Intangible assets and property, plant and equipment
Intangible assets (including, prior to 2005, goodwill) and
property, plant and equipment are amortized over their estimated
useful lives. The estimated useful lives are based on estimates
of the period during which the assets will generate revenue.
Intangible assets and property, plant and equipment are tested
for impairment whenever events or changes in circumstances
indicate that the carrying amount of the assets may no longer be
recoverable. Impairment testing under IAS 36 (Impairment of
Assets) requires the Board of Management of Bayer AG to compare
the carrying value of the assets to the estimated discounted
future cash flows from the related assets. Estimating the
discounted future cash flows involves significant assumptions,
including particularly those regarding future sales prices and
sales volumes, costs and risk-adjusted discount rates. The
discounting process is also based on assumptions and estimations
relating to business-specific costs of capital, which in turn
are based on country risks, credit risks and additional risks
resulting from the volatility of the respective line of business
as well as the relevant capital structure of the Bayer company
in question.
In November 2003, in light of the strategic realignment of our
Group, and the changing business conditions for portions of it,
we considered it necessary to review the carrying amount of its
global assets as part of an impairment test conducted in
accordance with IAS 36.
69
Although the Board of Management of Bayer AG believes that its
estimates of the relevant expected useful lives, its assumptions
concerning the macroeconomic environment and developments in the
industries in which the Bayer Group operates and its estimations
of the discounted future cash flows are appropriate, changes in
assumptions or circumstances could require changes in the
analysis. This could lead to additional impairment charges in
the future or to valuation write-backs should the trends
identified by the Board of Management of Bayer AG reverse (or
its assumptions or estimates prove incorrect).

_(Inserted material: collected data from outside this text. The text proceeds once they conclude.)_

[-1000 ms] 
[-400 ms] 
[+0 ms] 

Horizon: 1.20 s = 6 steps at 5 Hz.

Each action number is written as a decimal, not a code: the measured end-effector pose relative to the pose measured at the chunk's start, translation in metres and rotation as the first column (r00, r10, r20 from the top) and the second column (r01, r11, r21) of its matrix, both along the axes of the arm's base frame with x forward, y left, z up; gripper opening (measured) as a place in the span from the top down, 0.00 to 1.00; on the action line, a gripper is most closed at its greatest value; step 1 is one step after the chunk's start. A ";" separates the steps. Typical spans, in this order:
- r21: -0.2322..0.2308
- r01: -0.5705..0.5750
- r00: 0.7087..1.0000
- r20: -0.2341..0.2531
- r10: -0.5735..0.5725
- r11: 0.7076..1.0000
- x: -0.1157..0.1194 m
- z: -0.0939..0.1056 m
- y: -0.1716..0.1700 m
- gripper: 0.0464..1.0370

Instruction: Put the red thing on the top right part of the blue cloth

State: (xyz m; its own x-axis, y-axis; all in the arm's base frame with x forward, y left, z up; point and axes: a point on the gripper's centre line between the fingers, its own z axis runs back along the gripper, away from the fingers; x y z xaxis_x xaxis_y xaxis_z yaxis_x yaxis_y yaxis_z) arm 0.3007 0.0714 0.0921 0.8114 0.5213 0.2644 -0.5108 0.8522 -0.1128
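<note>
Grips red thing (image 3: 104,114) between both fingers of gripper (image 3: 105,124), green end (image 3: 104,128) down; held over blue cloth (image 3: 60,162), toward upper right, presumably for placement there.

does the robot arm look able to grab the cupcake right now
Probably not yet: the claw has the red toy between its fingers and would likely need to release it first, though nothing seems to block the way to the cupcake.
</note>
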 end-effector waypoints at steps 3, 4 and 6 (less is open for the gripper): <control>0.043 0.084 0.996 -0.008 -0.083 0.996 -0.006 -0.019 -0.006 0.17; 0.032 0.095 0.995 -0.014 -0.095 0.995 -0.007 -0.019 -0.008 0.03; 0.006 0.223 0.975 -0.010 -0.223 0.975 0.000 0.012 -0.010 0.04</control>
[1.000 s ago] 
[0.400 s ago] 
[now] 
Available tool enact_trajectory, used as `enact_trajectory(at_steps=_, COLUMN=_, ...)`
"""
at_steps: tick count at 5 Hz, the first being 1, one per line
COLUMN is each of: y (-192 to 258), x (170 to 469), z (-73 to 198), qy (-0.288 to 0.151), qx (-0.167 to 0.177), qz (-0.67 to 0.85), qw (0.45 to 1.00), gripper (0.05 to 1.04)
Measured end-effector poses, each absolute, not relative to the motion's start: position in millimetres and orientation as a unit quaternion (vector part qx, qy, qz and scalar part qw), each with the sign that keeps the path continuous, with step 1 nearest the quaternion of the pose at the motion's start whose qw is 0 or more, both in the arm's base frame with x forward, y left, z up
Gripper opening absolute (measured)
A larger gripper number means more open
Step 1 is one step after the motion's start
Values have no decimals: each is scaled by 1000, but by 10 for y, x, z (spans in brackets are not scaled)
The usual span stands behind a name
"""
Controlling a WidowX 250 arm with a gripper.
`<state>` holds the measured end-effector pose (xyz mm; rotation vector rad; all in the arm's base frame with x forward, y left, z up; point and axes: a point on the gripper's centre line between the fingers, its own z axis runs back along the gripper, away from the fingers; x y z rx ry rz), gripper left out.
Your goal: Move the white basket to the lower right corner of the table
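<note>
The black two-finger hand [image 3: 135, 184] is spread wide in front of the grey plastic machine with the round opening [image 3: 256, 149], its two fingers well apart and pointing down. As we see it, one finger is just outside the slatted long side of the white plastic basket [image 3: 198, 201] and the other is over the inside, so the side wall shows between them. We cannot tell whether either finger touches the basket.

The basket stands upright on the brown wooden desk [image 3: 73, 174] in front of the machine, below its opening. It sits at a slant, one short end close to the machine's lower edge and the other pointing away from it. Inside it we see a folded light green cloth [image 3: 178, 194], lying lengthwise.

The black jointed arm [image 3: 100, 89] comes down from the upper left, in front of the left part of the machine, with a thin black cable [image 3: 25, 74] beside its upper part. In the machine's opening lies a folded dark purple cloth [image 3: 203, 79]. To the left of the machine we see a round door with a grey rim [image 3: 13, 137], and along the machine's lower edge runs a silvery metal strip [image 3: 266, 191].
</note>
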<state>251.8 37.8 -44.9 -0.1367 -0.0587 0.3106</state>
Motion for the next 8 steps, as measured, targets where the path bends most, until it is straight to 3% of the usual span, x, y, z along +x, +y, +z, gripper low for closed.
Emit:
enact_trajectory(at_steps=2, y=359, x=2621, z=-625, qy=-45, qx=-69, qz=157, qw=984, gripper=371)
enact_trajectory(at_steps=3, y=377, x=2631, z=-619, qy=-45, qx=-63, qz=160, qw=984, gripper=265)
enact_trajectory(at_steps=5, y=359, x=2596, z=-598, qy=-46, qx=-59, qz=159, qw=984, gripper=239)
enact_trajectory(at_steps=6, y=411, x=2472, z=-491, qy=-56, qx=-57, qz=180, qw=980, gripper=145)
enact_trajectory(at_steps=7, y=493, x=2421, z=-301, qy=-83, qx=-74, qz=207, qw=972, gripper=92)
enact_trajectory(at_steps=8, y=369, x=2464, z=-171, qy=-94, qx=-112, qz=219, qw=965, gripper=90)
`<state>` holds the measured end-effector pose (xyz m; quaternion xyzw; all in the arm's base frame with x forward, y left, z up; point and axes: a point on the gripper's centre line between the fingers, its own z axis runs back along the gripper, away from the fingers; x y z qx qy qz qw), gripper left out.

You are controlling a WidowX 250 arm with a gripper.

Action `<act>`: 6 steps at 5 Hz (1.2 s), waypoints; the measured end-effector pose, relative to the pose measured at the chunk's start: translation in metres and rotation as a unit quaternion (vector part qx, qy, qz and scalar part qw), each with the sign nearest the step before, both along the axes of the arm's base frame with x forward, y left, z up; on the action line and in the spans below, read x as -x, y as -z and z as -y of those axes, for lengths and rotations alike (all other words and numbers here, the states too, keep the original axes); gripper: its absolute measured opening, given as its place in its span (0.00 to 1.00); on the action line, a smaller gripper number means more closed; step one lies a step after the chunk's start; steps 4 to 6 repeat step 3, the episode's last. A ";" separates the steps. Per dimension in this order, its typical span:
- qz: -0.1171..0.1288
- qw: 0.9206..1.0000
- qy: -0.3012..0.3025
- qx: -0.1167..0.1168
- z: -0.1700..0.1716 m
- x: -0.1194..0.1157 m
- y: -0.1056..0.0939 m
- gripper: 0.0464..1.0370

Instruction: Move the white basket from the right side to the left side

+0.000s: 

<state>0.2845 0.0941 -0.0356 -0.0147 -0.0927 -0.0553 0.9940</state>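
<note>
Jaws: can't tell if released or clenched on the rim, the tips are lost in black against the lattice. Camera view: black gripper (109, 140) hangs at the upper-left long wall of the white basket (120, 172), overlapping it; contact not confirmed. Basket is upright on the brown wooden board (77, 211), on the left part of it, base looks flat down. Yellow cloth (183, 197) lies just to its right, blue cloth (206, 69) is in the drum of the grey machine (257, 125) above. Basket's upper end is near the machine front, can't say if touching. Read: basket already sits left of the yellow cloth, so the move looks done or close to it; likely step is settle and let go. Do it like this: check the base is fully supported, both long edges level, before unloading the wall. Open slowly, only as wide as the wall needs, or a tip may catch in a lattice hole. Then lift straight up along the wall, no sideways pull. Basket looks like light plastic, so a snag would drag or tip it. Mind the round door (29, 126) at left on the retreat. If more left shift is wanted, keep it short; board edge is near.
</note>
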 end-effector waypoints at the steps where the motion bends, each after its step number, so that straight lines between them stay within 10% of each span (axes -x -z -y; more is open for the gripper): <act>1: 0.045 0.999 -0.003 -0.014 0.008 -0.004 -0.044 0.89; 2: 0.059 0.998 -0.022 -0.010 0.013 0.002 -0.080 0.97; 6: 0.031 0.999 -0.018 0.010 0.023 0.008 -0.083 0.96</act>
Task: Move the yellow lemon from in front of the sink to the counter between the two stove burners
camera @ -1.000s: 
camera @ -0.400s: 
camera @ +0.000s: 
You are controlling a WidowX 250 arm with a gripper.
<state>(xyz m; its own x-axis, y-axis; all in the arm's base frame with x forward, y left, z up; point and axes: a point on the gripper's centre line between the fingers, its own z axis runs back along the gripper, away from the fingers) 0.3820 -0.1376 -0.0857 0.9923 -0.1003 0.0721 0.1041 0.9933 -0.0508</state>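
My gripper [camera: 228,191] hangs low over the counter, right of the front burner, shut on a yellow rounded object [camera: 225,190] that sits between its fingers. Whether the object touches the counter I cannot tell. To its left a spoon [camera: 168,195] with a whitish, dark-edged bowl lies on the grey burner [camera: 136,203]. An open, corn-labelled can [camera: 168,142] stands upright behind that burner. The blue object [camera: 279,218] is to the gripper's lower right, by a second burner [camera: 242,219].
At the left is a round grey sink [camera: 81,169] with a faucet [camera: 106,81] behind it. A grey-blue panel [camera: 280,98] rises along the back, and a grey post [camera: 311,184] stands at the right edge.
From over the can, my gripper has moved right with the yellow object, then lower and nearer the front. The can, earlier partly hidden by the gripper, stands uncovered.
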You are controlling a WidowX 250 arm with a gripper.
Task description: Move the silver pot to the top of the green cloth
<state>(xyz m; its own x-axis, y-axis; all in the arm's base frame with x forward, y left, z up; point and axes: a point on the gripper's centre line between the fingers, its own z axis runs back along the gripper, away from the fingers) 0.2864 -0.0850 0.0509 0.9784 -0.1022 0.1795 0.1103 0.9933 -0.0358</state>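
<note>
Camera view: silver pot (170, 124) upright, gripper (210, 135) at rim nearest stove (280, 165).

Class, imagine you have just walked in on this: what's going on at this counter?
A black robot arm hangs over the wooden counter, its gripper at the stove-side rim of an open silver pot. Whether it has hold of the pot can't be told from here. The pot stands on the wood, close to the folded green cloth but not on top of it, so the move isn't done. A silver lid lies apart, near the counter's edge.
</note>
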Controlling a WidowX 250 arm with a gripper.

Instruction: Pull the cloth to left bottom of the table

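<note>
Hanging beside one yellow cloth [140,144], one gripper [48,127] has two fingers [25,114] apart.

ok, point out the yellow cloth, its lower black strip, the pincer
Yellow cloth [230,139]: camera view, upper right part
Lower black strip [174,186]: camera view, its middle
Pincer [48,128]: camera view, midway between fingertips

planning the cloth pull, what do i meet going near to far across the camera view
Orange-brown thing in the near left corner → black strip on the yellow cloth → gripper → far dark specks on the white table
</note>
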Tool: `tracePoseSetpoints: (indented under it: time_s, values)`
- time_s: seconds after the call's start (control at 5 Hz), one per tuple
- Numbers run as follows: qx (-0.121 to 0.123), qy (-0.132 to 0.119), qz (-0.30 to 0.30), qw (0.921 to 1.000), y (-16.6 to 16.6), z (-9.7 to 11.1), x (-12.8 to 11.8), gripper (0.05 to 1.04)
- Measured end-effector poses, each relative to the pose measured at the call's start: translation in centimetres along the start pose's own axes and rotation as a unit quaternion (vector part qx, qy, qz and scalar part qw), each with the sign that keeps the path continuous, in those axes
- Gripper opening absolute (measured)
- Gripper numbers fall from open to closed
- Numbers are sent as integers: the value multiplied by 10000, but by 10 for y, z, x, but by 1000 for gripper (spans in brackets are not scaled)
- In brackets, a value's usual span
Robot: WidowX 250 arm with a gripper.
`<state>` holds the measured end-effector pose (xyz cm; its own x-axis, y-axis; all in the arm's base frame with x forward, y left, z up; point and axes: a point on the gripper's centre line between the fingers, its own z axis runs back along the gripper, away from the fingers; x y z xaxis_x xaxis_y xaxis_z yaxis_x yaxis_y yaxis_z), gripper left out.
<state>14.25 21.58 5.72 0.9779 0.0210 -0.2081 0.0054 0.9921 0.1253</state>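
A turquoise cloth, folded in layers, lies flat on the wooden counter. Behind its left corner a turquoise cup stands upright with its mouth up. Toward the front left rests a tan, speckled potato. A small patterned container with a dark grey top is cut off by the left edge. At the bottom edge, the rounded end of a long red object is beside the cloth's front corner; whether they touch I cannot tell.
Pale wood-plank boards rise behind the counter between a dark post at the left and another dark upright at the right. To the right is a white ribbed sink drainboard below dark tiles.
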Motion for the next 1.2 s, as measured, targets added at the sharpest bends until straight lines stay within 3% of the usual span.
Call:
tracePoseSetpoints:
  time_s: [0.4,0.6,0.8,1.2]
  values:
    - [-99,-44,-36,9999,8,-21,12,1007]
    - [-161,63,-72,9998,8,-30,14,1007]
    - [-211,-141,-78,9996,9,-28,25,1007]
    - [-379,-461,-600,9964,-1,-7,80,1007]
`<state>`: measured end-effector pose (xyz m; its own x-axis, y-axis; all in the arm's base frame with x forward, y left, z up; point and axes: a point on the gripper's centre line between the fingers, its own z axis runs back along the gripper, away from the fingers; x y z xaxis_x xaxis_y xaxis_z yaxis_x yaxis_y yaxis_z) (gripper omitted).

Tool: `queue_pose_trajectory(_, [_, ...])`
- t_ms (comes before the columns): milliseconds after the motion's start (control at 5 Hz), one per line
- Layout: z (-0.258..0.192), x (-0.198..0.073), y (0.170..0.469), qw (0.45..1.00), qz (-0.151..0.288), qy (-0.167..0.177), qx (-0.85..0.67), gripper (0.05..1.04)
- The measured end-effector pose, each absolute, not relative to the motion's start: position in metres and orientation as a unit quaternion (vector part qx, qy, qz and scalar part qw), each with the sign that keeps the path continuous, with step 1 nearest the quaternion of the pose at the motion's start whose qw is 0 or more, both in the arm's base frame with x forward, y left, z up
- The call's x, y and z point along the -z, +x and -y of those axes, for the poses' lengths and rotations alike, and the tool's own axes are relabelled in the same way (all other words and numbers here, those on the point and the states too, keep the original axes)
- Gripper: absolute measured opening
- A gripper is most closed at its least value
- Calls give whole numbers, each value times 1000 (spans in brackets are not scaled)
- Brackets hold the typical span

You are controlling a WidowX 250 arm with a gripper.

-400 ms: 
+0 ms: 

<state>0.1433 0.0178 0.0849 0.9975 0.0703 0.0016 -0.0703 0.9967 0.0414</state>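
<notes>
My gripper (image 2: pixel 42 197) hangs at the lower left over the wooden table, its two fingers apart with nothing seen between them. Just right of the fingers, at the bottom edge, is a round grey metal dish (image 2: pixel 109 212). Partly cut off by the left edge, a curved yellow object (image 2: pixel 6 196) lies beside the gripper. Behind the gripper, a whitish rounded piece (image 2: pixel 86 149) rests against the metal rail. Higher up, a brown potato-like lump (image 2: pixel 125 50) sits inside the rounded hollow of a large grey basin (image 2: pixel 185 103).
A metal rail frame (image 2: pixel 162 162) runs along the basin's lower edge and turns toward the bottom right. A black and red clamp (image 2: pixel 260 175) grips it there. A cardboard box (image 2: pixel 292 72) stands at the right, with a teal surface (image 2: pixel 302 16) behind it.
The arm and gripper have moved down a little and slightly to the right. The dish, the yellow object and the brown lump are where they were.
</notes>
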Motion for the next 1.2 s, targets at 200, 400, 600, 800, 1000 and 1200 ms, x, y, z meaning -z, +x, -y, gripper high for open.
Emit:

Until the end of 2004, Bayer amortized goodwill in accordance
with its scheduled useful life for goodwill balances arising
from business combinations with an agreement date prior to
March 31, 2004. Beginning January 1, 2005, under IFRS,
any goodwill will cease to be amortized and require an annual
impairment review at the reporting unit level. An impairment
exists if the book value of the goodwill at the reporting unit
exceeds the fair value. For business combinations with agreement
dates on or after March 31, 2004, IFRS 3 must be applied as
from the date of the first consolidation, even if such first
consolidation was effected prior to January 1, 2005.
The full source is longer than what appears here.